A silenciar-se em escuro

January 5, 2015

         Bate a porta da sala, entra apressado no carro - a mulher o espera no shopping - e, quando aciona o controle para abrir o portão da garagem, vê pela janela da sala a claridade acusatória de uma luz esquecida acesa. Maldiz os detalhes que sempre são cúmplices do atraso, que sempre acontecem para alimentá-lo, para deixá-lo cada vez mais com a redonda aparência de relógio no acúmulo de minutos.

         As palavras da mãe, marteladas na infância, “quem acendeu, apaga” ainda monjolam dentro de si em quieta e onipresente cobrança - e o homem desce do carro, abre a porta e estica mão e ansiedade na direção do interruptor.

         Na migalha de tempo em que desliza o dedo pelo botão, inundando com escuridão o plácido lago de luz, tem a impressão - ou vê - um vulto passar pelo canto do olho.

         O susto faz com que o dedo automaticamente percorra o caminho inverso: e a escuridão é afogada pela torrente a sair da lâmpada no teto.

         Não há pessoa alguma na sala, não deveria mesmo haver, mas o corredor guarda na penumbra a possibilidade de abrigo ao vulto que o homem tem quase certeza de ter visto.

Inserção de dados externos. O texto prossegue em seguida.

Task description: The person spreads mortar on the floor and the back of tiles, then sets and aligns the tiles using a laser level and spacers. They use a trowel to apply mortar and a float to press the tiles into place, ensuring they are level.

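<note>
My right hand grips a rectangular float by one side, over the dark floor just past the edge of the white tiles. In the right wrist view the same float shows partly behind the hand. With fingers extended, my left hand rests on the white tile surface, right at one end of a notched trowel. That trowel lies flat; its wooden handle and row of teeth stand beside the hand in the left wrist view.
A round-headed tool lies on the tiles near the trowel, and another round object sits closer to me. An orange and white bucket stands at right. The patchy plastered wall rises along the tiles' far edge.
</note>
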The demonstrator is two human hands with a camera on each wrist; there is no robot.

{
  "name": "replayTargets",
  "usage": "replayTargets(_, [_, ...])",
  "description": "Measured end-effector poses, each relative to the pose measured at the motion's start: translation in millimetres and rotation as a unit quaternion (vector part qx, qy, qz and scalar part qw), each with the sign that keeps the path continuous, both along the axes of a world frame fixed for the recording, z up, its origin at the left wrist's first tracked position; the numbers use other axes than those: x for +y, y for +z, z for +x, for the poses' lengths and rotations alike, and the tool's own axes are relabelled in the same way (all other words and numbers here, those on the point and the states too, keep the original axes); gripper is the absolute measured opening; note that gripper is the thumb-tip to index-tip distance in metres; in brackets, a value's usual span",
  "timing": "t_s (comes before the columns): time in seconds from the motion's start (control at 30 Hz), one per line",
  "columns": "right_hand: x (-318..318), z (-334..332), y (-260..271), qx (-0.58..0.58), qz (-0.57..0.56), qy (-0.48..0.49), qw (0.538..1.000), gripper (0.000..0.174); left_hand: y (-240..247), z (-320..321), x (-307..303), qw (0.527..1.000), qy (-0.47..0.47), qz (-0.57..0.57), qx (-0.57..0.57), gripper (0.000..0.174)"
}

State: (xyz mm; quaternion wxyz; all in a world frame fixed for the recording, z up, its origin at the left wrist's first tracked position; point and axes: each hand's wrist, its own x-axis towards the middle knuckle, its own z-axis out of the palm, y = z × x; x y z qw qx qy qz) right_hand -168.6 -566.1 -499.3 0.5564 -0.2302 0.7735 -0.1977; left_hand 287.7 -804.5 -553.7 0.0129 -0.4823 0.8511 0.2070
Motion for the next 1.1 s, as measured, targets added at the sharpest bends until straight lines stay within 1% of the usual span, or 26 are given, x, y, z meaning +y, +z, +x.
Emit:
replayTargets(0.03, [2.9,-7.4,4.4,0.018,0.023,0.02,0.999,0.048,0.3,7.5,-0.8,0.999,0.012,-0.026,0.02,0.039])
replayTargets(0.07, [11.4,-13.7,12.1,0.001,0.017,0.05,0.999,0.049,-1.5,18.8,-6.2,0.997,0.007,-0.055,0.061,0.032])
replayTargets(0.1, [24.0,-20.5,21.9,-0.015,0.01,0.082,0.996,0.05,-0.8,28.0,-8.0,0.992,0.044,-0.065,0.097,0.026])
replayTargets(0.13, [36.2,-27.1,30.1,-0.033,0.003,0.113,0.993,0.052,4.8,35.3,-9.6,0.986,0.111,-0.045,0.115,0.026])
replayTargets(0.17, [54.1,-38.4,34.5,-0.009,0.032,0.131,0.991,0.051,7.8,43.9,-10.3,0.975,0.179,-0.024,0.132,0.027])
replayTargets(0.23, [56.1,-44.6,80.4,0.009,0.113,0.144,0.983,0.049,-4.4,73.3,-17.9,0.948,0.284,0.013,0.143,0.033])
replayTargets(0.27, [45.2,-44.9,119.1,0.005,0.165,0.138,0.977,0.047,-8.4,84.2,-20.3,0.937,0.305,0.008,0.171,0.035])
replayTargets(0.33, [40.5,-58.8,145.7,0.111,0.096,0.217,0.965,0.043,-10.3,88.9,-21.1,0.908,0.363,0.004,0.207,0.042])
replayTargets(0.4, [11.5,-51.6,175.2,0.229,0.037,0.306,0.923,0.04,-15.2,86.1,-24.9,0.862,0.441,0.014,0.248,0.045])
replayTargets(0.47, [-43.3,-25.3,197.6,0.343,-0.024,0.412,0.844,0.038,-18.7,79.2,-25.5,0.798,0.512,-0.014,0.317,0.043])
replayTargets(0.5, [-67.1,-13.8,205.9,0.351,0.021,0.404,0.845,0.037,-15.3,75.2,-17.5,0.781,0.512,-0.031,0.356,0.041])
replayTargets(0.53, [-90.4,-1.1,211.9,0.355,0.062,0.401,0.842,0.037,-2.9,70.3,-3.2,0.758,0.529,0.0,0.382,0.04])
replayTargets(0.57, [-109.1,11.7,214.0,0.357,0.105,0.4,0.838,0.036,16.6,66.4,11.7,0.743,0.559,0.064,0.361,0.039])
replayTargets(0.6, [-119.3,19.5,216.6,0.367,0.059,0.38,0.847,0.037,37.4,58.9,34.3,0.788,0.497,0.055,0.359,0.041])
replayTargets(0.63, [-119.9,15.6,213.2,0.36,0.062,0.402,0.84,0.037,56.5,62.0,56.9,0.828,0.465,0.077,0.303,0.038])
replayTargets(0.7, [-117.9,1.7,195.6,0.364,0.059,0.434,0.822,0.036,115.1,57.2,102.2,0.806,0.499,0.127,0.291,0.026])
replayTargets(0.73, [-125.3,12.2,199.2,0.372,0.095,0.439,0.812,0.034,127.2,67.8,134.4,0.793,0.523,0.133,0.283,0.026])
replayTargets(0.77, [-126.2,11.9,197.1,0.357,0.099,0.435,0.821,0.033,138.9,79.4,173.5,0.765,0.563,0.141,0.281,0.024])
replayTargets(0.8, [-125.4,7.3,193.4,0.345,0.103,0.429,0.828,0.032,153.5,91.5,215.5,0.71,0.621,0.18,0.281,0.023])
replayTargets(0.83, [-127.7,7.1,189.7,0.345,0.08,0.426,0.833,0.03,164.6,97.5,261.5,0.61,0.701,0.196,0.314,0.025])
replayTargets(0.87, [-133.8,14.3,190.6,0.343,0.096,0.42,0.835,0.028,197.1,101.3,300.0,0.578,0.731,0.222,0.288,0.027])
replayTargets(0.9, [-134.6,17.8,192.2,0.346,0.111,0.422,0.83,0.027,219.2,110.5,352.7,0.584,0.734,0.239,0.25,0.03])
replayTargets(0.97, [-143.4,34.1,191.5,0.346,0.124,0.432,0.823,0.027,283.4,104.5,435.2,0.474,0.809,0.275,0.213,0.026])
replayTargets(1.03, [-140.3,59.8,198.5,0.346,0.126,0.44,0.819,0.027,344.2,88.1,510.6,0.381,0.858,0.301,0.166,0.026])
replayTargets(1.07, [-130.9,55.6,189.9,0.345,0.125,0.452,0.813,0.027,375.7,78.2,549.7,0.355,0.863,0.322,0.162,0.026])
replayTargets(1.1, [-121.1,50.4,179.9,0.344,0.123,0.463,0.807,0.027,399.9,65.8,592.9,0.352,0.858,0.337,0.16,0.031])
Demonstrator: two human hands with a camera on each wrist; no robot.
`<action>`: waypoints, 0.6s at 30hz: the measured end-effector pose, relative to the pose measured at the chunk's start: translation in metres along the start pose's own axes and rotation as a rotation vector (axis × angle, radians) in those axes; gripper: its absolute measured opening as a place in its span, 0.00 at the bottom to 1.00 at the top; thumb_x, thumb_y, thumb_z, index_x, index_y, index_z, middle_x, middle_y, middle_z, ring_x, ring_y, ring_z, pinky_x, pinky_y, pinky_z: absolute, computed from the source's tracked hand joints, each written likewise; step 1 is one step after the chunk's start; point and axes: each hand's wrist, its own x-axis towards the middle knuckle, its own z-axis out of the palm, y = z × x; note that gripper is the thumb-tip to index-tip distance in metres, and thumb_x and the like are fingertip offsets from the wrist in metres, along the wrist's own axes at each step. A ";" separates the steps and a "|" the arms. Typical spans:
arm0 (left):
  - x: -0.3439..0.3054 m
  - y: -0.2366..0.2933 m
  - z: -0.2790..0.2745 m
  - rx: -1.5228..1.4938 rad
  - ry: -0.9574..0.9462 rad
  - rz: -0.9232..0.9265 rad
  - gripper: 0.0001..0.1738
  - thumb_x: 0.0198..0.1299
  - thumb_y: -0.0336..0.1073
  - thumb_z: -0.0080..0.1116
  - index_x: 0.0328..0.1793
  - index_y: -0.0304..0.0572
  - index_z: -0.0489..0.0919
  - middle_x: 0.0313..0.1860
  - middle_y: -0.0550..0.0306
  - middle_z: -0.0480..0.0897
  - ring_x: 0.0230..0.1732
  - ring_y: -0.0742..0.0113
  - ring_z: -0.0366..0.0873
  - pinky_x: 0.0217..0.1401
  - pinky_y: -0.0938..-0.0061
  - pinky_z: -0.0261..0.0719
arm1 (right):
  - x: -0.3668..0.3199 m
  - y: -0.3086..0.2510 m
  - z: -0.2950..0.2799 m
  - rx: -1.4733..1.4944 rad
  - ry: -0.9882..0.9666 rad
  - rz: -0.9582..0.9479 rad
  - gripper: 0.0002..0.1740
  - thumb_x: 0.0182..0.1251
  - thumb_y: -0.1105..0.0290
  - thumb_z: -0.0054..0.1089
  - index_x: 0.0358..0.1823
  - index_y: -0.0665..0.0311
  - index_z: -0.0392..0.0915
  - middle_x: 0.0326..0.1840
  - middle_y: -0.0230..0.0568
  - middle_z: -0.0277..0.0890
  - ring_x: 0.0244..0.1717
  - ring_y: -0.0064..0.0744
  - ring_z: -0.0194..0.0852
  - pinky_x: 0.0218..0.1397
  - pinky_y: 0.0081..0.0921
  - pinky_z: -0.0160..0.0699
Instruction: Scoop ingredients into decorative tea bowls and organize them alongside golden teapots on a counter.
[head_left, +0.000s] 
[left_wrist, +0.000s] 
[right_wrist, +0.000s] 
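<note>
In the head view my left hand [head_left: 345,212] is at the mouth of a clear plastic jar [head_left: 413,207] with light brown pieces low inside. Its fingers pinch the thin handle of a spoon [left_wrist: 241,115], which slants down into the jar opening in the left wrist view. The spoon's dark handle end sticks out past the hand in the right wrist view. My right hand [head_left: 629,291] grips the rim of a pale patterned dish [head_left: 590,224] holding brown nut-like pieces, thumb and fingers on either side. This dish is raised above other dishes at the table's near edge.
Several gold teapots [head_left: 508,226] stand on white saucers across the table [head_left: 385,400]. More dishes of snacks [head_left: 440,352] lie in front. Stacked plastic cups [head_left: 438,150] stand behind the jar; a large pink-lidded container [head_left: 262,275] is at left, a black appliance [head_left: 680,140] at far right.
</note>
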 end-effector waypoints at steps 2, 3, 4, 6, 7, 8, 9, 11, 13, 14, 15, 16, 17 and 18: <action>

         Pergunta duas vezes em tons crescentes de voz “quem está aí?” e tem do corredor a silenciosa resposta que tanto pode significar ninguém como o desejo de anonimato.

         Caminha lentamente na direção da penumbra; o atraso segue arredondando-se mais e mais com a ininterrupta profusão de minutos; a ansiedade por sair foi substituída pela ansiosa apreensão por um encontro não desejado.

         A respiração saindo como folhas curtas a despegarem de uma árvore, o suor a lhe minar nas mãos numa umidade fria, tem diante dos olhos muito abertos o corredor vestido da penumbra que se alonga em escuridão.

         E um interruptor pronto para gritar uma clara resposta e calar a resposta que insiste em silenciar-se em escuro.